All talk, no action

Shock-jock radio is alive, throbbing – and mainly dull

Last spring, in the wake of American shock jock Don Imus’s firing for his casually racist “nappy-headed hos” slur against the Rutgers University women’s basketball team, I decided to suit up and survey the landscape of lad radio at home.

For those who don’t cross that border, lad radio mimics the testosterone-charged, give-’em-sex-and-hooters Maxim-magazine formula. Fans tune in for a steady stream of raunchy banter, boundary violation and snickering innuendo. For a certain breed of 18- to 34-year-old male, there’s nothing better than a morning DJ to start your day, except perhaps a morning BJ.

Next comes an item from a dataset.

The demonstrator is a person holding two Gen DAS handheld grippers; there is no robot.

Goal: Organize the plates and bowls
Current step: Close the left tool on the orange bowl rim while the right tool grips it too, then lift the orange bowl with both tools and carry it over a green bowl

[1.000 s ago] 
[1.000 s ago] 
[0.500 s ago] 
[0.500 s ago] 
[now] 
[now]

In the interest of full disclosure, I should say that in the early ’90s, while flogging a sex book, I appeared on a shock-jock program with an all-male studio audience in Washington, D.C. I expected to go down in flames, but for some reason the host took a shine to me. I took a shine to him, too. He was funny in a Bart Simpson sort of way, and had a deft touch with innuendo. We flirted and sparred. He playfully jerked my chain. I playfully jerked his. He threw me a couple of fastballs. I knocked them out of the park.

The crowd roared. His switchboard lit up like a pinball machine. I was having so much fun, I forgot to mention the name of my book. “Wendy, where are you staying tonight?” he asked. “I could send a fleet of guys up to your room.”

My point? That I appreciate boy humour, if it’s done with wit. That’s why it pains me to report that the biggest crime of the shock jocks I listened to wasn’t that they offended my sensibilities. It was that they simply weren’t funny.

But maybe it’s just me. Maybe all that talk of rectums and elephant dongs would have slayed Leacock or Twain. Maybe they would have roared at an exchange I heard on a Toronto station one morning. Host: “I went to a Raptors game last night.” Sidekick: “Did you hump anyone?”

Who are these guys, anyway? In America, says Marc Fisher in Slate, shock jocks are “progressive talkers ranting . . . on behalf of civil liberties, sexual freedom, the rights of the little guy against the nation’s big corporations and institutions. . . . Most people listen to radio alone in their cars, where no one needs to be PC and it’s still okay to insult women and minorities and foreigners.”

In Canada, which we tend to think of as a kinder, gentler place, but which is often just a more heavily regulated one, shock jocks have also had their dust-ups with authorities. In 2005, a judge ordered that Quebec jock Jeff Fillion be fired and CHOI-FM owner Genex pay $300,000 for “sexist, heinous and malicious” comments targeting weather presenter Sophie Chiasson, including remarks about the size of her breasts – a perennial crowd-pleaser on the jock circuit. Like Fillion, Howard Stern, dropped by Montreal and Toronto stations after thousands of complaints to the Broadcast Standards Council, migrated to satellite radio, but not before riding Canadian bureaucrats for lacking a sense of humour.

Maybe so, but their decisions sure make entertaining reading. In 2003, the council reported on complaints about CIRK-FM’s K-Rock Morning Show in Edmonton. One listener complained about a joke song entitled “Tits.” The report ruled it too explicit to be broadcast when kids were listening, but the song blazed past the council’s ethics clause on sex-role portrayal on the grounds that K-Rock was an equal opportunity offender: “The ‘Tits’ song, which tells the story of a man who buys his wife breast implants, only to be unsettled by the fact that she shows the result to everybody, was preceded an hour earlier by a joke song called ‘Circumcision,’ which told the equally ridiculous story of a man who satisfied his fiancée’s request for him to be circumcised, for which he goes to a barber for a ‘little off the top’ and ended up with a significant diminution of a material part of his anatomy.”

You catch the drift. Shock jocks live to provoke, but with all their jive about “copping a feel” and “dry humping,” all they provoked in me was the feeling they were caught in a time warp, like vaudevillians performing a tired old shtick. Bad boys don’t age well – in life or on radio; listening to them, I felt what I used to feel in high school – the guys who have to talk about it all the time probably aren’t getting any.